TO DO: Check every line of the entries that follow, and copy the ones containing "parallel".

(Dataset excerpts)

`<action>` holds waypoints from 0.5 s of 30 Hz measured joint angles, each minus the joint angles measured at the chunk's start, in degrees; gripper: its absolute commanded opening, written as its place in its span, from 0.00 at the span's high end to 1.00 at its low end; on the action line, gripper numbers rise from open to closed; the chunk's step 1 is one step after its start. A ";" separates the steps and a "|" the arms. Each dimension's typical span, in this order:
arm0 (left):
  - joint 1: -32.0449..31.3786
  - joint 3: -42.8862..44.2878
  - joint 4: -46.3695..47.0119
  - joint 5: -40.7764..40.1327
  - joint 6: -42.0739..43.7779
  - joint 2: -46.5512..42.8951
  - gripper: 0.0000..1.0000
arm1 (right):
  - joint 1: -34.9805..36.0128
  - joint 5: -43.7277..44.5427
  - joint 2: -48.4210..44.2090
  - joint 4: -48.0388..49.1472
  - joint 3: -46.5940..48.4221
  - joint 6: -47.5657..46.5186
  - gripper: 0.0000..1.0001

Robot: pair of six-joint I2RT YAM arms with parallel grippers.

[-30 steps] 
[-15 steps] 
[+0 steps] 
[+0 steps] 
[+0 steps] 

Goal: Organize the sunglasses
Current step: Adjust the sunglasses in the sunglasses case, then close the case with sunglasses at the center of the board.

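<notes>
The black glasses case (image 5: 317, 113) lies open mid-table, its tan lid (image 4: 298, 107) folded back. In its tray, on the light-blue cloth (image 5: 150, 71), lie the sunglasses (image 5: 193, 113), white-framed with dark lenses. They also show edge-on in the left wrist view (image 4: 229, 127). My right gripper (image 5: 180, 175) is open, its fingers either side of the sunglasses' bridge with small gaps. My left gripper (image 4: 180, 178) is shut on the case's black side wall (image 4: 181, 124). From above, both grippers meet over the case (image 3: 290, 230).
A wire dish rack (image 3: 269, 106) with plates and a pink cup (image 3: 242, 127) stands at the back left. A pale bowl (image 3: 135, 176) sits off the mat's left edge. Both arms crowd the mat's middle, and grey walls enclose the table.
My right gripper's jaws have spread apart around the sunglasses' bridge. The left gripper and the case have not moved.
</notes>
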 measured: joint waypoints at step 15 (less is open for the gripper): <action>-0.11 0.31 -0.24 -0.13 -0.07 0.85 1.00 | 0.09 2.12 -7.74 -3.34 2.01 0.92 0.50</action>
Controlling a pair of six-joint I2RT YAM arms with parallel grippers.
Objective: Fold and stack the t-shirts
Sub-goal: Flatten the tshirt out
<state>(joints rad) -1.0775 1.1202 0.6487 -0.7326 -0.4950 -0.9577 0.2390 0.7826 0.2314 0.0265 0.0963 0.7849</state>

WRITTEN SOLUTION:
Robot: pair of six-joint I2RT YAM arms with parallel grippers.
Controlling a pair of six-joint I2RT YAM arms with parallel grippers.

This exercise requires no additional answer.